Non è invece assolutamente chiara, almeno sulla base dei dati disponibili, la strategia per la riduzione del debito pubblico: rispetto al 131,6% di quest’anno, l’obiettivo per il 2015 è di passare al 133,4%. Nessuna riduzione, il rapporto sul Pil cresce ancora. E’ in discussione la chiave di volta della strategia di riduzione del debito pubblico costruita sin dal Governo Monti: nel Def 2013, infatti, si stimava che quest’anno l’avanzo primario sarebbe stato addirittura pari al 5,7% del pil, un ammontare superiore al costo degli interessi, che avrebbe contribuito al rimborso del debito. L’avanzo primario del 2014 è stato appena dell’1,7%: ben 4 punti in meno. Un po’ alla volta, sono saltati anche gli altri due conci che sostenevano l’arco del risanamento finanziario: l’obiettivo del pareggio strutturale è stato allontanato nel tempo, perché le manovre adottate hanno avuto un effetto fortemente depressivo sull’economia; la crescita nominale del Pil, pari almeno al 3% annuo (inflazione al 2% e crescita reale di almeno l’1%) è rimasta una chimera.
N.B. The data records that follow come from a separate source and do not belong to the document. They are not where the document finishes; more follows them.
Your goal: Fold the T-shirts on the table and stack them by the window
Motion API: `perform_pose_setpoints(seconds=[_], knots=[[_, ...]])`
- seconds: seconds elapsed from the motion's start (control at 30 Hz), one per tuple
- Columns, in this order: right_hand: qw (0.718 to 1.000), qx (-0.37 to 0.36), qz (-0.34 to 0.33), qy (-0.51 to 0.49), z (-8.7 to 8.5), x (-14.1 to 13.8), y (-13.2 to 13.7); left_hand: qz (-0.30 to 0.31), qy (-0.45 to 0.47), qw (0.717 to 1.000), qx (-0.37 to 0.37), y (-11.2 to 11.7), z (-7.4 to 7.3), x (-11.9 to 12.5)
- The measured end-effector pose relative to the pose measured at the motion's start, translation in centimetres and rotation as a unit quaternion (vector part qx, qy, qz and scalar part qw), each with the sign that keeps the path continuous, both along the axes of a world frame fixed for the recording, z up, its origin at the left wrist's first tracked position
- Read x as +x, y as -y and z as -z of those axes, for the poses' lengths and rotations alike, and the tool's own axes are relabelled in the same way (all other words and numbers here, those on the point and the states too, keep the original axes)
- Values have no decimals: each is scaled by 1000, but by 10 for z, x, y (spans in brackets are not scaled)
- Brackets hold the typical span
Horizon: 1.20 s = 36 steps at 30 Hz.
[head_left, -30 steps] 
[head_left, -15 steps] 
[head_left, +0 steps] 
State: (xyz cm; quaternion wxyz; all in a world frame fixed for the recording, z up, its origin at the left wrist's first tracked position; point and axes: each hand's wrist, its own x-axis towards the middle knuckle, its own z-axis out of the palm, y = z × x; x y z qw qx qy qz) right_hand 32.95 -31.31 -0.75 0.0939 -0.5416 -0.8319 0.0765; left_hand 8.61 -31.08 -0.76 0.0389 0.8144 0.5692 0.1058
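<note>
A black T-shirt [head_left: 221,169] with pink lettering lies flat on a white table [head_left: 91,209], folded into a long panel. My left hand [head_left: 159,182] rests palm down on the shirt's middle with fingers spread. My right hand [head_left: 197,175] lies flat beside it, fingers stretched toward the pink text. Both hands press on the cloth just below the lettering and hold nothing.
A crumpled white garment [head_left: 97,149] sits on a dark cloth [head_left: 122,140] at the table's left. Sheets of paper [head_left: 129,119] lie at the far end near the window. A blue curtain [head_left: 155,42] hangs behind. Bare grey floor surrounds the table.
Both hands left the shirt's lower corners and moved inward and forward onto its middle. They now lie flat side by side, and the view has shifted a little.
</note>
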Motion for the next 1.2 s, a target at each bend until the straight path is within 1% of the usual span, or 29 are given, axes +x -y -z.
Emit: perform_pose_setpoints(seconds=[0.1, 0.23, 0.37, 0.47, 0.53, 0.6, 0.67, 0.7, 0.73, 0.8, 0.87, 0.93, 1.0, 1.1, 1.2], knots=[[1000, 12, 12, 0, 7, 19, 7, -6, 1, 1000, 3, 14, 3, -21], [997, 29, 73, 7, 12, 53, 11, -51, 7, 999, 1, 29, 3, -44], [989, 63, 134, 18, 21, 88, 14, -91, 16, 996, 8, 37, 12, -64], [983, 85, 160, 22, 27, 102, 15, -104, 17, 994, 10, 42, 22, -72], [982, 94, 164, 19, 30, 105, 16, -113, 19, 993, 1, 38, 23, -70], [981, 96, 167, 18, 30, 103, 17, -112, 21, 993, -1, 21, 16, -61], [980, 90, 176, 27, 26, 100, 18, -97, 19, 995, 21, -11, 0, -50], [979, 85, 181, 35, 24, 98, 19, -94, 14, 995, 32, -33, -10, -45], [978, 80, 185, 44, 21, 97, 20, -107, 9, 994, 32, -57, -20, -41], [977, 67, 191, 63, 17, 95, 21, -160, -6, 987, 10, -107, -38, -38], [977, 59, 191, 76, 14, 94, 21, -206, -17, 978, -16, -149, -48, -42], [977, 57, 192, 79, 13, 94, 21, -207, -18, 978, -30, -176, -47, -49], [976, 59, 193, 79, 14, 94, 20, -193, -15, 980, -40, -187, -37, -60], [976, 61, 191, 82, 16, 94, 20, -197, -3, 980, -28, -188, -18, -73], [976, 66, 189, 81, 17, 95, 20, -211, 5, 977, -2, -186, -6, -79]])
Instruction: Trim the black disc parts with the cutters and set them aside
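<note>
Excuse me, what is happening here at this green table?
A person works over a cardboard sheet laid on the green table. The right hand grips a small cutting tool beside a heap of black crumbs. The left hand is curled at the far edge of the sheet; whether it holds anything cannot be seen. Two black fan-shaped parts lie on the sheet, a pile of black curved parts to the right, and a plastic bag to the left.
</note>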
La Francia ha dichiarato di voler abbandonare il gioco al massacro del rigore a tutti i costi: è di ieri la notizia che manterrà il deficit di bilancio al 4% del Pil, finchè la crisi non sarà passata. Un modo chiaro per dire addio al Fiscal Compact, aprendo un conflitto politico con la Commissione che infatti ha già replicato duramente. Il governo Renzi ha fatto di tutto, invece, per rispettare il Trattato, sfruttando a pieno le clausole di flessibilità: solo il debito pubblico è rimasto fuori, come sempre. E’ la solita corda al collo, cui siamo appesi da anni.